Já não existe simpatia pelos caminhos cá da terra, para ninguém. Os diálogos em casa, na escola e em qualquer outro sítio fugiram atrás das palavras, que também se foram. Nos Centros de Saúde, cafés e restantes serviços públicos não há quem ouça os desejos de uma pobre e deprimida (amostra de) adulta.

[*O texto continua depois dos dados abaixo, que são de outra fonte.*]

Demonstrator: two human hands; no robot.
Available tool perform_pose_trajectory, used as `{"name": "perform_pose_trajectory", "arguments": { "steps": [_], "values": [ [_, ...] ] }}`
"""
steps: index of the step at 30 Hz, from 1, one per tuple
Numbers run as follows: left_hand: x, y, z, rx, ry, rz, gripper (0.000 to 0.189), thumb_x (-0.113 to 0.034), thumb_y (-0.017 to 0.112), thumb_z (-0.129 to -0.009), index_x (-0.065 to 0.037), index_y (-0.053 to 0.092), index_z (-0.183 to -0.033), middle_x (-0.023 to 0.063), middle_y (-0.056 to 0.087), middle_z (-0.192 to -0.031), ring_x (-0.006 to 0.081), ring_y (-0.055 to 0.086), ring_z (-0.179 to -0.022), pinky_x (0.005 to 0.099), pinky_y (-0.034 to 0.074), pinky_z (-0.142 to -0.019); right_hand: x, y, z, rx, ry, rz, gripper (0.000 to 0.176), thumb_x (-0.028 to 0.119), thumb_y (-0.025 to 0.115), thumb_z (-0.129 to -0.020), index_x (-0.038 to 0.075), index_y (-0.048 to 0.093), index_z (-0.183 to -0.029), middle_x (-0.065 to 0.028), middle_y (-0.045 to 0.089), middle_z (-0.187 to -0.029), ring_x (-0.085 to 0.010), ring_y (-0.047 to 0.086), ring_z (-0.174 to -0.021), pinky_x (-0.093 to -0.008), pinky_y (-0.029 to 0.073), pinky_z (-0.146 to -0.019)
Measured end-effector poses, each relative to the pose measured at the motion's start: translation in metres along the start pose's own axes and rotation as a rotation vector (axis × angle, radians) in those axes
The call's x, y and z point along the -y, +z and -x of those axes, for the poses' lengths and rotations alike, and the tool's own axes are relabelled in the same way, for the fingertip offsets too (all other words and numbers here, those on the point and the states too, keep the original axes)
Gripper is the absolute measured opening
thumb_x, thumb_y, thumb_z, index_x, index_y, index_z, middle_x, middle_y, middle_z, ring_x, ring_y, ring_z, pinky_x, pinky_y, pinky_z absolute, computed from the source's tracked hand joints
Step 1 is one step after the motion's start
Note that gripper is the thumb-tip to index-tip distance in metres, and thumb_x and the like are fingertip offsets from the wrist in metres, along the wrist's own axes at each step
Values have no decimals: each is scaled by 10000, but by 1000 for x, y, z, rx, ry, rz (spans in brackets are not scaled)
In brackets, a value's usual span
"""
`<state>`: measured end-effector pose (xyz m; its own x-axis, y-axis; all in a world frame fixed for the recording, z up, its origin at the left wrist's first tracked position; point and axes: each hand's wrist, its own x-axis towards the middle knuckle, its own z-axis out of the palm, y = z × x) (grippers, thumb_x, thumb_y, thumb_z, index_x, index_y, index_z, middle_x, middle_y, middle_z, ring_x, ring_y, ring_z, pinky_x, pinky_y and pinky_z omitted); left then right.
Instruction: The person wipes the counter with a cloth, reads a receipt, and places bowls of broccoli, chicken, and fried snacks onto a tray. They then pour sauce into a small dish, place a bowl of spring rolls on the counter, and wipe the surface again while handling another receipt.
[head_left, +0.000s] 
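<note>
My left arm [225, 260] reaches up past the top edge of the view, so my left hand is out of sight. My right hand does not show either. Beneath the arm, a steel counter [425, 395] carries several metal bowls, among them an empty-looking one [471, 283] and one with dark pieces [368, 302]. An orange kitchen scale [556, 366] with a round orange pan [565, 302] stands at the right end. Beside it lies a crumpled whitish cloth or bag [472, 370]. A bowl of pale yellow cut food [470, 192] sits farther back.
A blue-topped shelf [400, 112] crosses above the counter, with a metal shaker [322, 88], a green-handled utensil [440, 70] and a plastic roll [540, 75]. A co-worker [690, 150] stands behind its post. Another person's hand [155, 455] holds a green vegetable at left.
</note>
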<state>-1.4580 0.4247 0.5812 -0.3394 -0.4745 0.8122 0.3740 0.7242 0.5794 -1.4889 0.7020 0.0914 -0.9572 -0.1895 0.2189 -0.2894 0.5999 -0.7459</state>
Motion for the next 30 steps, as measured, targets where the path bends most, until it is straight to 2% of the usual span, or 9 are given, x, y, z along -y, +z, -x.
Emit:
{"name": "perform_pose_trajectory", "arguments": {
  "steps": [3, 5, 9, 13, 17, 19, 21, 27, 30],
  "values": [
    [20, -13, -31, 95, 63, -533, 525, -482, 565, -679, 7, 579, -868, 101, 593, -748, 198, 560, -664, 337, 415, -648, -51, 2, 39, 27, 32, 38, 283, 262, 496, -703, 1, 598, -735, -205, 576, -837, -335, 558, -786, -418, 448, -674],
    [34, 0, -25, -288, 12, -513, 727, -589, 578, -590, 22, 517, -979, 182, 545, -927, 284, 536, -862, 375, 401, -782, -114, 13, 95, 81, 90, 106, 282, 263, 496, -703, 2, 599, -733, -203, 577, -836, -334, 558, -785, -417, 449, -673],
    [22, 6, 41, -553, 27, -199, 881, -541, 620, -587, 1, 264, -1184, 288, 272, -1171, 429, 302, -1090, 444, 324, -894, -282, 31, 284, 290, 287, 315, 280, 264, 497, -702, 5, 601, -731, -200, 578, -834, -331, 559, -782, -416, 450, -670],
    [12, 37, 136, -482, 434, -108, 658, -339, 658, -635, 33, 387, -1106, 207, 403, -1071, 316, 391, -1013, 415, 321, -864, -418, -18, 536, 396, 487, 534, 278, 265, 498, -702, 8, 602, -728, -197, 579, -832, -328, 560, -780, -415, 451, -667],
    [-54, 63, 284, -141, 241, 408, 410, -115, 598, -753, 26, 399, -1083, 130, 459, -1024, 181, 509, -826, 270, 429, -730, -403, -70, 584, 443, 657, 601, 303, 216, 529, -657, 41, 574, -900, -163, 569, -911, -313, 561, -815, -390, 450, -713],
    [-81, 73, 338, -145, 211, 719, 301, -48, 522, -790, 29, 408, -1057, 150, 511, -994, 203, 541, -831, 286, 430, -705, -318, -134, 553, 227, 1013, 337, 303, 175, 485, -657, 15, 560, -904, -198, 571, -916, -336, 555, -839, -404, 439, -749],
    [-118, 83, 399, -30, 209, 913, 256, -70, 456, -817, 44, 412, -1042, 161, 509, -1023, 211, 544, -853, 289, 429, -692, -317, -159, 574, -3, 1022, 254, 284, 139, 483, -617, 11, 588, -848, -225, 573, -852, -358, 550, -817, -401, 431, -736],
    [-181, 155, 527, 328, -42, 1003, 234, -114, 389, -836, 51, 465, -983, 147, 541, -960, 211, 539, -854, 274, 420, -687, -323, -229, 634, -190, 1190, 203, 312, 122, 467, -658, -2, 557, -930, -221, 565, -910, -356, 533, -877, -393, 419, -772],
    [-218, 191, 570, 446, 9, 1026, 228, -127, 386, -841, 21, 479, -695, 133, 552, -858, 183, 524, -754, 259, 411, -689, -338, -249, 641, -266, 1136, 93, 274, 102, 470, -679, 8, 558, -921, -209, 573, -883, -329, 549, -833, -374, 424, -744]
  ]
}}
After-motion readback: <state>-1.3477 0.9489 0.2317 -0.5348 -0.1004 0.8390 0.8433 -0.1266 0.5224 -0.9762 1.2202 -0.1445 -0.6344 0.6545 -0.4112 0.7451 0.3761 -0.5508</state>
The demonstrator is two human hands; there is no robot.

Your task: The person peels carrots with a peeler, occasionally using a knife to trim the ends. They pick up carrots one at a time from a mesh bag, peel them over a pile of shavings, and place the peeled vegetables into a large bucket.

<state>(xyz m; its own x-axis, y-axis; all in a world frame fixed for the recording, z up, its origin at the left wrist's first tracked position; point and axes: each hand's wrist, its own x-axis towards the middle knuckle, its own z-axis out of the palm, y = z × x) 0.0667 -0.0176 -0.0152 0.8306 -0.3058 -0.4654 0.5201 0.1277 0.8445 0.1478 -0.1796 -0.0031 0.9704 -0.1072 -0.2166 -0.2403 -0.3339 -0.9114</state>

Caro Deus, isto de estar afónica não dá com nada!

5 comentários:

Cátia Mourisca disse...

fez-me rir :)

Miss Murder disse...

Por acaso desde que fui operada a minha voz esta sempre com oscilações xD

Belíssima disse...

Que forma mais poética de dizer que está afônica....
Acredito que se ficar sem voz, sou capaz de surtar pois falo mais que a própria boca, rsss
bjs

Daniela Pereira disse...

acreditas que nunca fiquei... hmmm ... afónica? confesso que as vezes com as mudanças de tempo acordo à rasca da garganta mas logo depois de beber água, comer, tomar banho e sair de casa, já estou normal outra vez.... mas sendo tagarela como sou, acho que não ia gostar nada disso. :x

Catarina Sofia disse...

Esse pequeno textinho cativou-me, deixou-me curiosa e depois soube que tás afónica, xD
Tinha saudades de cá vir e ler os pedacinhos da tua vida, peço desculpa por não ter andado presente mas andei mesmo sem vontade, vou tentar estar de volta para me deliciar com pequenas palavras como estas.